Prologue↠Gil & Lay
From his seat in the far corner, Lay had an unobstructed view of the cafe and its patrons–it was the reason he’d chosen this table. Without having to move an inch, he could keep an eye on the clientele and workers alike, make note of who came and who went from the little cafe, how long they stayed. With his laptop in front of him and a watered down chai perched on the corner of his table, a knit cardigan paired with skinny jeans and a beanie pulled low over messy hair, Lay appeared like any other college hipster that frequented the coffee shop.
He’d chosen this cafe because of its proximity to one of the local gang haunts. The Black Rose was within easy walking distance of the coffee shop. Given the hour and location, the odds were in Lay’s favor that he might spot a Heart or two swinging by to get their caffeine fix before the lounge opened its doors for the night.
Lay had expected one of Black Rose’s girls. If he was lucky, maybe even a bartender (they always had the best information, and were so accustomed to being chatted up by strangers that they rarely gave Lay a second glance, ‘humoring’ him but rarely giving him their full attention). He’d never expected the lounge manager to walk through the cafe doors.
But there Gil sat, scribbling in a notebook and paying far more attention to a nearby group of school girls than was likely appropriate.
Lay was sure to make a note of that.
He was skimming a draft on his computer– one for the Herald, not his blog– when he noticed Gil rising from his table from the corner of his eye. Lay made sure not to immediately react, waiting until the man had reached the barista’s counter before risking a glance in his direction. Assured that Gil would be tied up with the boy behind the counter for a bit, Lay let his attention drift back to the lounge manager’s table.
His eyes fell on the abandoned notebook and his lips tilted into a grin.
Without wasting any more time, Lay rose from his table and made his way across the lobby, slipping into Gil’s abandoned seat without an ounce of pretense. He heard the school girls nearby beginning to whisper amongst themselves but didn’t bother to glance their way. Instead, he busied himself with flipping through the pages of the notebook in front of him, skimming one page after another in rapid succession, trying to commit what he could to memory while wishing he’d thought to grab his phone before coming over.
Taking pictures of the seemingly random scribbles and quotes would have given him plenty of time to decipher them later.
And curiosity got the cat like bees flocking to honey.
His time at the counter ordering a drink and bagel was short - the barista were quick with his doppio espresso, expert movements showing months of practice was like an art in itself. Gil noted how the barista work the machines like how he would with bottles of wine and shakers. He used to spend days in the underground club, serving up drinks for the VIPs, practicing his magic in front of mirrors till each and every moment was detailed to the core, from expression to the way the liquid is poured, from his smiles to the soft sounds of glass sliding across a wooden surface of the bar top.
He made it into a profession, a skill, an art.
But the barista wasn’t the only person he spotted.
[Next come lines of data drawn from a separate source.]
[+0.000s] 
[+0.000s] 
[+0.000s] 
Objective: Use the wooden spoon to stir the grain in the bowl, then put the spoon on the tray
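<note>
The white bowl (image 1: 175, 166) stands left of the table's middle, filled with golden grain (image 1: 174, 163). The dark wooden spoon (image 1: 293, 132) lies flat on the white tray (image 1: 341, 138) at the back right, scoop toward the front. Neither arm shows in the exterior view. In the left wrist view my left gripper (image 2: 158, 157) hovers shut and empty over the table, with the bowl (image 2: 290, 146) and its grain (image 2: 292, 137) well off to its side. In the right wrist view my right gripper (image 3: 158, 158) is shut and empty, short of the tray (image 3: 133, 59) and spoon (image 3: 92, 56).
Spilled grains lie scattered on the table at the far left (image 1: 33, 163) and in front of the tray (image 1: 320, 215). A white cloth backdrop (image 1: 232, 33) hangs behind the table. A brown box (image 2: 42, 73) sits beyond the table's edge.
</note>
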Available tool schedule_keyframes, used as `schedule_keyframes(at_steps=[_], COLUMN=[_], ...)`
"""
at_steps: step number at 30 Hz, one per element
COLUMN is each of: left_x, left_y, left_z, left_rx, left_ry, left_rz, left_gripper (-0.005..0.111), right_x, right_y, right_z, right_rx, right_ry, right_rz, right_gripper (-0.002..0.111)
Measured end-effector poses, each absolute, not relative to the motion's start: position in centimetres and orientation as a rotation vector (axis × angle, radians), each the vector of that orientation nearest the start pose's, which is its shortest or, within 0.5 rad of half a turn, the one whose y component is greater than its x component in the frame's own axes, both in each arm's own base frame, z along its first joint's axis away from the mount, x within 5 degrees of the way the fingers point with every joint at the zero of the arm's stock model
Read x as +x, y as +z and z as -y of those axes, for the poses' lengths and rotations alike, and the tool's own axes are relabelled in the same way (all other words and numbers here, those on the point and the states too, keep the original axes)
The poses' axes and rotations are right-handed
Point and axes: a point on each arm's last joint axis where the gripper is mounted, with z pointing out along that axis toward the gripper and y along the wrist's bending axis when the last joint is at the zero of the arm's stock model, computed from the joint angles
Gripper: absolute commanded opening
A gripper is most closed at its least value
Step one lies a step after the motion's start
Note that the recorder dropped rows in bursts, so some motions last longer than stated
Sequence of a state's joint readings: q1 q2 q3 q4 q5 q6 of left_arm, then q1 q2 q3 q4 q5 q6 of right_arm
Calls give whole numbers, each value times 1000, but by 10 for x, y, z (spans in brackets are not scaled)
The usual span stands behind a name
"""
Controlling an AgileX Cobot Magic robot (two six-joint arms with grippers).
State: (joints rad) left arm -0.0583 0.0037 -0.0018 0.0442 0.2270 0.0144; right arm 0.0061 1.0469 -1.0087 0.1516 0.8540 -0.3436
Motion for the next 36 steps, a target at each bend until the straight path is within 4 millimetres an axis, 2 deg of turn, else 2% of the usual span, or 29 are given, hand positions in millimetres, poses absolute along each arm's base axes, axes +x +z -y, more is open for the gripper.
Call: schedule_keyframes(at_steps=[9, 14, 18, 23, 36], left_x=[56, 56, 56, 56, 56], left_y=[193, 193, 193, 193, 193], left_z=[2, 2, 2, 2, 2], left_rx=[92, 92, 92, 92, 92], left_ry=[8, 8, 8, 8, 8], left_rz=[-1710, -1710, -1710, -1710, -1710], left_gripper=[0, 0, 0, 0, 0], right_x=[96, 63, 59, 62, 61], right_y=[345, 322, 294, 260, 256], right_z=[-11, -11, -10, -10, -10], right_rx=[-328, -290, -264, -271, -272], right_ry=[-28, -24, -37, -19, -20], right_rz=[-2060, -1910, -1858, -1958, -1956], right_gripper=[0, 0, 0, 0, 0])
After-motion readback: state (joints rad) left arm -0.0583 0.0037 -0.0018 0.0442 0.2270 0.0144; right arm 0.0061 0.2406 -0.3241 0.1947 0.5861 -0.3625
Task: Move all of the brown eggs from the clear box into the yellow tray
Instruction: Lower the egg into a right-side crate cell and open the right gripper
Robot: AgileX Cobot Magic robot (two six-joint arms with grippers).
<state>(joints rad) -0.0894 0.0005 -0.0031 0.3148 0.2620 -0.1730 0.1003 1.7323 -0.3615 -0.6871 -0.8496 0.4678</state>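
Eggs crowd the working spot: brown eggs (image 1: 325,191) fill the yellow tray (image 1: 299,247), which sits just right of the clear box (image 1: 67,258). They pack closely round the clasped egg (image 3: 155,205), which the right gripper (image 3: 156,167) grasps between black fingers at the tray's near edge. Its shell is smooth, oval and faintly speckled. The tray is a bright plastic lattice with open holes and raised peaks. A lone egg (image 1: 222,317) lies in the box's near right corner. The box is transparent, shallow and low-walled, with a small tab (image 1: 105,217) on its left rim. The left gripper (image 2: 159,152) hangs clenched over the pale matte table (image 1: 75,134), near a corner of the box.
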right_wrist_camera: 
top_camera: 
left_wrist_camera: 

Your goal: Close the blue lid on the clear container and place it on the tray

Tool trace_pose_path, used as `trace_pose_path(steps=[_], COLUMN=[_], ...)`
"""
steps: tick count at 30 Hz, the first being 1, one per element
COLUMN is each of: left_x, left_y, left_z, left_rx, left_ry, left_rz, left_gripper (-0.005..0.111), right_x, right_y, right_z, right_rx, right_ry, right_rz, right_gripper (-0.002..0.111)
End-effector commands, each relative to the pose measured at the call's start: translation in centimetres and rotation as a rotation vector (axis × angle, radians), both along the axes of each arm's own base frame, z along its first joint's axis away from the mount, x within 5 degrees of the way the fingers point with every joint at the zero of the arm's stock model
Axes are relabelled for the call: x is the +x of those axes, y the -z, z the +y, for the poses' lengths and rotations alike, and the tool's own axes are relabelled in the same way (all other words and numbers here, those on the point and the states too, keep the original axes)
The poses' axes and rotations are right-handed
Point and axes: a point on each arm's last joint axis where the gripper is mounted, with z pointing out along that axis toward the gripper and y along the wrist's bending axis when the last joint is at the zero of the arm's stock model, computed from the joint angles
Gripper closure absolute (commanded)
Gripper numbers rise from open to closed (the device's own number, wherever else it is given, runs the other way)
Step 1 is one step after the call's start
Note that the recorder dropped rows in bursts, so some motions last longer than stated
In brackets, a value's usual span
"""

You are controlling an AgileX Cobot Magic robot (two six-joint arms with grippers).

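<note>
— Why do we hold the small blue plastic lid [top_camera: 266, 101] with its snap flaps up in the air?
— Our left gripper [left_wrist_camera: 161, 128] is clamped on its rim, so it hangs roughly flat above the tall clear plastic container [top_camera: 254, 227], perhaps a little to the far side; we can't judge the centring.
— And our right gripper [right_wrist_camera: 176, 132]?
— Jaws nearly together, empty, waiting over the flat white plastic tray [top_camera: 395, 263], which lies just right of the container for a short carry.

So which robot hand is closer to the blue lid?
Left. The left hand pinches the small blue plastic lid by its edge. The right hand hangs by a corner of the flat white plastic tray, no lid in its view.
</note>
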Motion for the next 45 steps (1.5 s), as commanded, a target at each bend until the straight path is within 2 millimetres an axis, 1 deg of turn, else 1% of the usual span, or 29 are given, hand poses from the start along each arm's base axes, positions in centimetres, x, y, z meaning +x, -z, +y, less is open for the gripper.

Through the reflective glass and the gestures of the waiters, telling him that someone else seemed to have shifted to his table. Gil laughed, waving them off in friendly chatter, shifting the topic to something else. He did not know who this person is, but he has his suspicions. For someone to pick his table filled with nothing valuable but a notebook, it meant that they were after information, not money.
Nonetheless, he wasn’t the brightest bulb to have done this in broad daylight in a semi-empty cafe.
But even the dimmest light could bring out the claws of a sleeping kitty, waiting for its chance to strike. Who was the light and who was the kitty though, was up for debate.
“Hello,” he greeted, stepping forth almost too cheerfully, eyes curled behind his framed-glasses, tray in hand. The tray had an extra cup of juice, and a matching bagel, as if Gil had ordered it for two - for him. “I see you’ve taken an interest in my...scribbling.” The lounge manager slipped into the seat opposite him, setting the tray on the sole space available. “Bagel for you?”